Aim of the task: Repeat the listing exactly as given, omitting every image.
[Data Boundary: Start]
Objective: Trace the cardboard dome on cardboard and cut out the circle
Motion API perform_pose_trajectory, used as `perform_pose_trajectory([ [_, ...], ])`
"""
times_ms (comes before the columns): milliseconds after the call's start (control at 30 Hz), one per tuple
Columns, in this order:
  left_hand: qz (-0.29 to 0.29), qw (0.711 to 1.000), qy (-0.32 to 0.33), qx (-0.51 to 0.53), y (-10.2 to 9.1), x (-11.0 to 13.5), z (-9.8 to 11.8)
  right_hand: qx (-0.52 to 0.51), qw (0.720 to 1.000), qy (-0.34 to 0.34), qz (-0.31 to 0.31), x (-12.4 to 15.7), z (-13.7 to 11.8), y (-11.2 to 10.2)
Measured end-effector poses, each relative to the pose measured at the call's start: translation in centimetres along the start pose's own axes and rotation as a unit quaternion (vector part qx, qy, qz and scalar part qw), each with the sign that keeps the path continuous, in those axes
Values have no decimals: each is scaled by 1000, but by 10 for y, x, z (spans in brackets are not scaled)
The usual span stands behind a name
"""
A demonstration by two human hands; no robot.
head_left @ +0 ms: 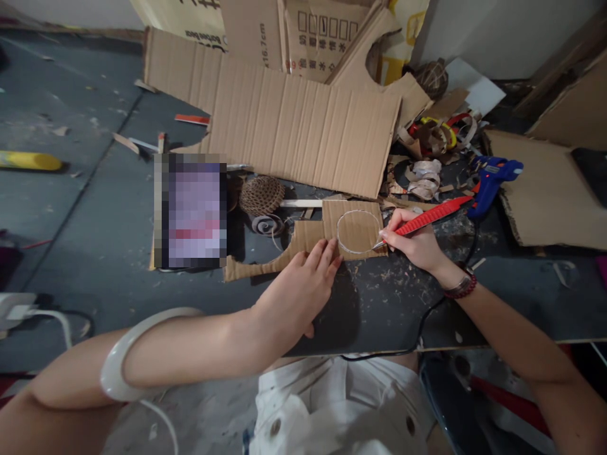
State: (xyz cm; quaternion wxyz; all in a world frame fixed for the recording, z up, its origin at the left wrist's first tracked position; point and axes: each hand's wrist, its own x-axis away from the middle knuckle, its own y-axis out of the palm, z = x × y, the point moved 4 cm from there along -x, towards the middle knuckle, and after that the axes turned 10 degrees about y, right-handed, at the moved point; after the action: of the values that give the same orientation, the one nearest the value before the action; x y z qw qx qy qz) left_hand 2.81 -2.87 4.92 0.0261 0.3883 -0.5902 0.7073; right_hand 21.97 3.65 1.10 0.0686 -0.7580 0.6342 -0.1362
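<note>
My right hand (411,241) grips a red utility knife (431,216), its blade tip at the lower right edge of a circle drawn in a pale line. That circle is on a small piece of corrugated cardboard (353,222) with a curved cut-out on its left side. My left hand (308,284) lies flat with its fingers stretched over the cardboard's lower edge, left of the circle. Just beyond the cardboard are a round coiled cardboard piece (262,194) and a small grey spiral (268,225).
A large corrugated sheet (303,126) lies behind. A blue glue gun (493,180) stands at the right, its black cord running to the table's front edge. Tape rolls and scraps (431,142) are heaped beside it. A blurred-out screen (192,212) and a yellow tool (31,160) are leftward.
</note>
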Motion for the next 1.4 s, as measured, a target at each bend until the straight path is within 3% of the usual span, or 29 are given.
perform_pose_trajectory([
  [333, -7, 1000, -5, 2, -1, 0, 0, 93, 993, -65, -11, 4, -10, 4],
  [600, 6, 1000, -3, -4, -1, 0, -1, 11, 1000, -6, 13, 0, -3, 2],
  [1400, -5, 1000, -4, 10, -2, 0, 0, 7, 999, -29, 25, 2, -5, 0],
])
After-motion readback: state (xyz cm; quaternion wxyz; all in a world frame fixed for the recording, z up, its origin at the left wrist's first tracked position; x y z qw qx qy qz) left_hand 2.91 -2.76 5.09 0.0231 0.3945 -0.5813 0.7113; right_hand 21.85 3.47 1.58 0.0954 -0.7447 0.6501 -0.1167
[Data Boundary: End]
Solution:
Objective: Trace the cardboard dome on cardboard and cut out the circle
Motion API perform_pose_trajectory, used as `perform_pose_trajectory([ [_, ...], ])`
"""
times_ms (comes before the columns): milliseconds after the call's start (control at 30 Hz), one per tuple
Columns, in this order:
  left_hand: qz (-0.29 to 0.29), qw (0.711 to 1.000), qy (-0.32 to 0.33), qx (-0.51 to 0.53), y (-10.2 to 9.1), x (-11.0 to 13.5), z (-9.8 to 11.8)
  right_hand: qx (-0.52 to 0.51), qw (0.720 to 1.000), qy (-0.34 to 0.34), qz (-0.31 to 0.31), x (-12.4 to 15.7), z (-13.7 to 11.8), y (-11.2 to 10.2)
Measured end-effector poses, each relative to the pose measured at the call's start: translation in centimetres along the start pose's own axes and rotation as a unit quaternion (vector part qx, qy, qz and scalar part qw), each with the sign that keeps the path continuous, in those axes
Values have no decimals: each is scaled by 1000, but by 10 for y, x, z (spans in brackets are not scaled)
The usual span stands behind a name
"""
A demonstration by two human hands; no robot.
head_left @ +0 ms: 
State: (xyz cm; quaternion wxyz; all in a world frame fixed for the recording, z up, its origin at the left wrist's first tracked position; point and axes: each hand's wrist, its own x-axis away from the middle knuckle, its own y-axis out of the palm, z = x × y, the point moved 4 cm from there along -x, towards the middle knuckle, and after that the axes turned 10 degrees about y, right-handed, at the moved point; after the action: of the values that give the same orientation, the one nearest the value before the action; x y z qw qx qy qz) left_hand 2.81 -2.87 4.92 0.0261 0.3883 -0.5902 0.7073; right_hand 21.97 3.65 1.10 0.0686 -0.7580 0.6342 -0.1362
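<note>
My right hand (411,241) grips a red utility knife (431,216), its blade tip at the lower right edge of a circle drawn in a pale line. That circle is on a small piece of corrugated cardboard (353,222) with a curved cut-out on its left side. My left hand (308,284) lies flat with its fingers stretched over the cardboard's lower edge, left of the circle. Just beyond the cardboard are a round coiled cardboard piece (262,194) and a small grey spiral (268,225).
A large corrugated sheet (303,126) lies behind. A blue glue gun (493,180) stands at the right, its black cord running to the table's front edge. Tape rolls and scraps (431,142) are heaped beside it. A blurred-out screen (192,212) and a yellow tool (31,160) are leftward.
</note>
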Motion for the next 1.4 s, as measured, a target at each bend until the straight path is within 3% of the usual span, or 29 are given.
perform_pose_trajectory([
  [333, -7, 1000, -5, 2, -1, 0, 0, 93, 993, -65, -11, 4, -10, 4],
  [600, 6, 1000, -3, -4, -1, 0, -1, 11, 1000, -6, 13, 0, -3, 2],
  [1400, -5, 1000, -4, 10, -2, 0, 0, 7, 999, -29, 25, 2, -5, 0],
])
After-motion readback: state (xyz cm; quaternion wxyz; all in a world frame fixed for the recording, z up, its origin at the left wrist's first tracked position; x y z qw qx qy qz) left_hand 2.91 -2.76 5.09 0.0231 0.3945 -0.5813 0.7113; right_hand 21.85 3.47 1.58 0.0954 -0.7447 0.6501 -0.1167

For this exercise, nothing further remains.